SACRAMENTO, Calif. — The California High Speed Rail Authority this week issued a Request For Proposals for the contract to build track and related systems for the 119-mile first segment of the project, between Merced and Bakersfield.
The $3.5 billion contract will be one of the nation’s largest for rail infrastructure. Proposals from interested companies are due March 2, 2026; more details are on the RFP are available here. Along with track construction, the project will include the catenary electrical system, train control, and communications system.
“Bringing this contract to market today is a major milestone of our new delivery strategy: building faster, smarter, and more economically,” Authority CEO Ian Choudri said in a Nov. 26 press release. “Together with our innovative direct purchases of track and systems materials, this action puts us on an accelerated path to laying the first true high-speed rail track in the Western Hemisphere next year.”
The RFP was announced as the authority completed track installation at a 150-acre railhead facility in Kern County, which will serve as the logistics hub for the project and will soon began receiving shipments of track and other construction materials. From there, those materials will be delivered to the points of installation along the initial segment. Groundbreaking on that facility was held in January [see “Ceremony marks start …,” Trains.com, Jan. 7, 2025].

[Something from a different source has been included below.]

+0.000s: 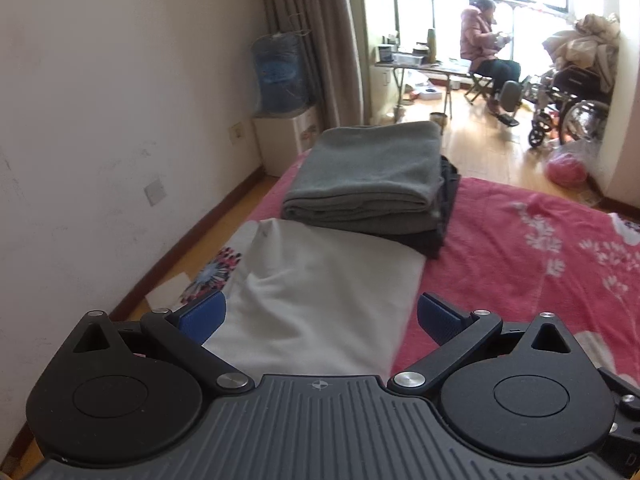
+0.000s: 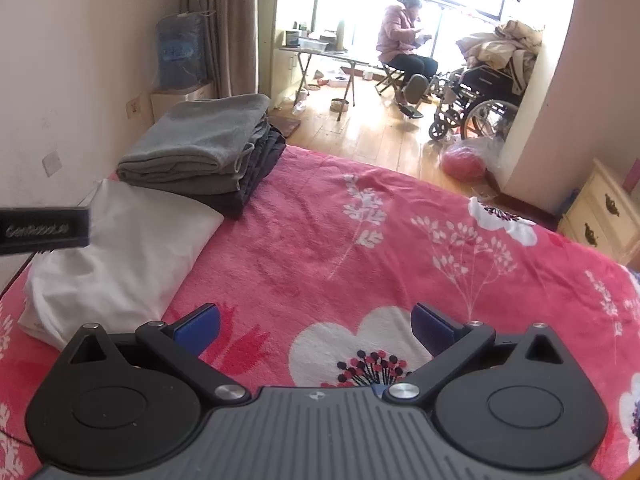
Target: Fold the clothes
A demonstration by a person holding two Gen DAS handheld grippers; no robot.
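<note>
A pink flowered bed blanket (image 2: 320, 220) filled the room; the folded white cloth garment (image 1: 312, 300) lay under the released left gripper (image 1: 320, 316), left of the released, empty right gripper (image 2: 316, 328)

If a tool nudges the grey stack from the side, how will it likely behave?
The grey stack is soft folded cloth, so it would probably deform rather than slide stiffly. Its top layer looks loose, so it may shear off the dark garment beneath. It rests partly on the white cloth, which could drag along.

The dark garment (image 1: 448, 196) hides mostly under the grey stack (image 1: 368, 172); the white garment's (image 1: 316, 300) near end disappears behind the gripper body.
</note>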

— To report news or errors, contact trainsnewswire@firecrown.com.

Maybe we should talk about infrastructure in general. From Charles home state as reported/copied and pasted from the Milwaukee Journal Sentinel. $1.7 billion to rebuild 3.5 miles and 7 years to rebuild and add two lanes to existing freeway. Existing right of way with no land purchase, no utility relocations, let alone legal battels. Just trying to expand an existing. We are spending massively on freeways as well. But hey, assuming Charles is bot anyways
The $1.7 billion Interstate 94 East-West corridor expansion project, which started Nov. 3 and will cover a 3.5-mile stretch of the freeway between 16th and 70th streets on Milwaukee’s west side, is scheduled to take eight years to complete.
The project will reconstruct aging roads, widen the freeway from three to four lanes in each direction, and redesign the Stadium Interchange to a diverging diamond interchange.

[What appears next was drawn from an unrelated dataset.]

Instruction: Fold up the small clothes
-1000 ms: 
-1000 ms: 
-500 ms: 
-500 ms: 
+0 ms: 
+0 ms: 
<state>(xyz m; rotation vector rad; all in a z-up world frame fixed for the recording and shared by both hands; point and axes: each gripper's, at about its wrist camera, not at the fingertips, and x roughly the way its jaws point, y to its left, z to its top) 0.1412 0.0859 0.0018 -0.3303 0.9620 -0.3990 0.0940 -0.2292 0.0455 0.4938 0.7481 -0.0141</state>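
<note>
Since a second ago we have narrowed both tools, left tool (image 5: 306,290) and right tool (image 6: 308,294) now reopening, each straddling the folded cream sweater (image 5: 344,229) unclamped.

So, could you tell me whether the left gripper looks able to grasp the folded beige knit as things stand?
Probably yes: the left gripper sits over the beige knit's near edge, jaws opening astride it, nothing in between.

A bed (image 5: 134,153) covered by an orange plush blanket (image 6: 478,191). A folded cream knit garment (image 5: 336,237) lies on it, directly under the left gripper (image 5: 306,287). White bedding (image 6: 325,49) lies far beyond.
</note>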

Construction is expected to finish in 2033, though some stretches of highway will be completed earlier, according to the Wisconsin Department of Transportation.
In America, freeways are rebuilt because they are at the end of life, and/or are too costly to maintain, and/or are unsafe, not to provide for more capacity. In contrast, CalHSR is completely about a new transportation alignment for theoretical traffic that may or may not materialize. In any event, it will never carry all that much traffic compared to a road.

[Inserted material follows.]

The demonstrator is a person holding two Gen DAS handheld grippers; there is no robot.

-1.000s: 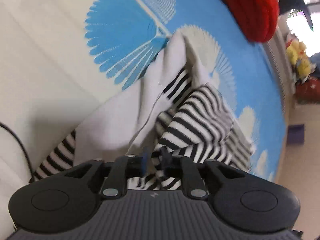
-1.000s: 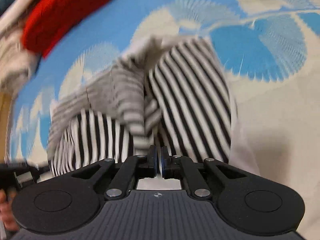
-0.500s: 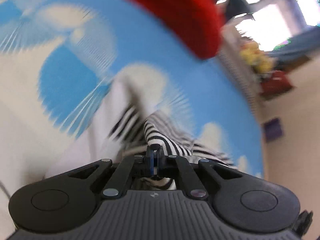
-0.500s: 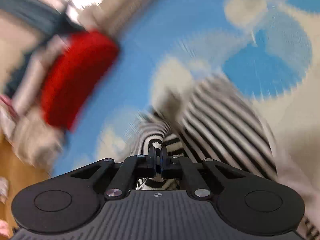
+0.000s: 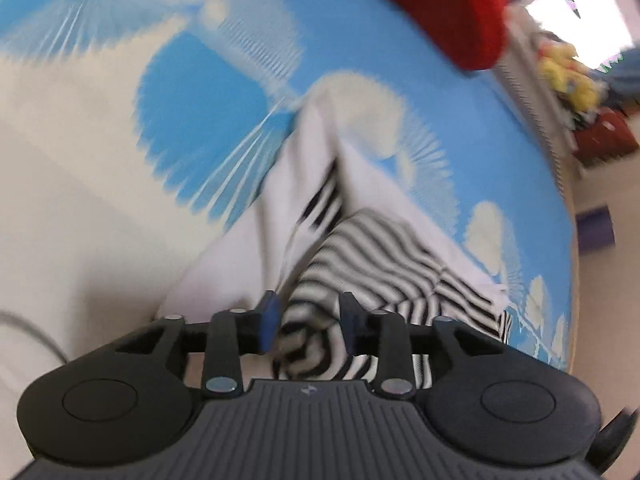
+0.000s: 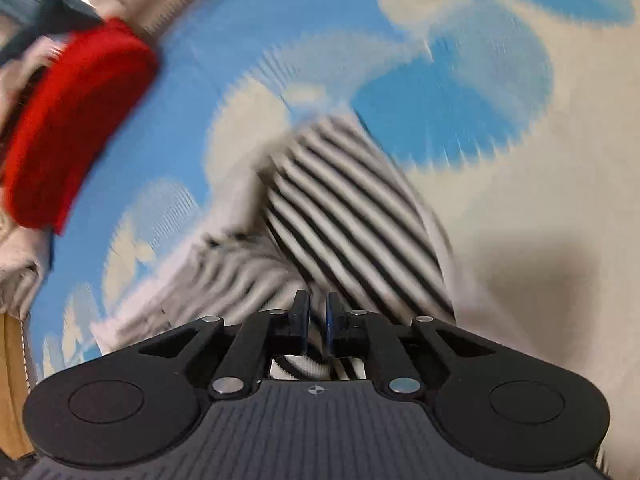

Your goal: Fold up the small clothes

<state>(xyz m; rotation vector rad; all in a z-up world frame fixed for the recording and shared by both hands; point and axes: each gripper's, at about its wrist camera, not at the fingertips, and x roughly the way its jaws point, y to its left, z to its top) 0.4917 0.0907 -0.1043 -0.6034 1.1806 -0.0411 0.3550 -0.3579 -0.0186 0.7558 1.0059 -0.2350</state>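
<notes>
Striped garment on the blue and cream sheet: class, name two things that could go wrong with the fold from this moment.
1. The left gripper has just been opening, with bunched cloth of the striped garment between its jaws, so that fold may slump.
2. The right gripper shows a narrow gap around a thin fold; it could slip free.

A small black-and-white striped knit garment (image 5: 384, 256) with a plain white inner side lies crumpled and partly folded on the blue-and-cream patterned bed cover (image 5: 100, 220), stripes showing uppermost (image 6: 352, 208).
</notes>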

I don’t have the numbers in front of me, so I’ll have to estimate. Wisconsin IH 94 in Milwaukee County carries at least 120k vehicles per day. Which is about 30k, 35k, 40k more VPD than Amtrak carries passengers in a day.
IH 94 from 16th to 70th Streets, notably including the Stadium Interchange, is pretty much the original construction, probably from the late 1950’s. Also notable is the necessity to build eight lanes in the narrow path between the two cemeteries west of the stadium. Traffic must be maintained during the several years. IH 94 has lasted, therefore, for about 65 to maybe almost 70 years, with periodic resurfacings and here and there a new bridge deck.
Mile per mile, IH 94 will probably cost less than Amtrak’s much-needed NEC rebuilding in Baltimore and in North Jersey to Manhattan.
Your points are valid, Timothy. I’m not arguing with you. I’m trying to put it into context. Nothing comes cheap these days.
Amtrak NEC improvements are desperately needed. CalHSR is an expensive toy sold on a bunch of lies.
How many tickets does CaLHSR have to sell to cover just the items in this article. Which are the tiniest, barely measurable, fractions of the overall cost LA to SanFran.
The wider public, not knowing much about rail, is horrified at the expense of a project from Merced to Bakersfield. My response? They don’t the half of how atrocious this project is. They don’t know a tenth of it.
I would like to know the progress Merced to San Jose on the north, and Bakersfield to Burbank to Los Angeles on the south. Have the routes been finalized? Property acquired? Environmental statements filed? Utility relocation started? Anyone know the costs? To call CalHSR a scandal doesn’t begin to describe it.
I live in a state were projects come in on time, on budget. Milwaukee’s Zoo, Mitchell and Marquette Interchanges on the interstate highways, for examples. CalHSR isn’t a cost overrun or a time delay. It’s an outright lie.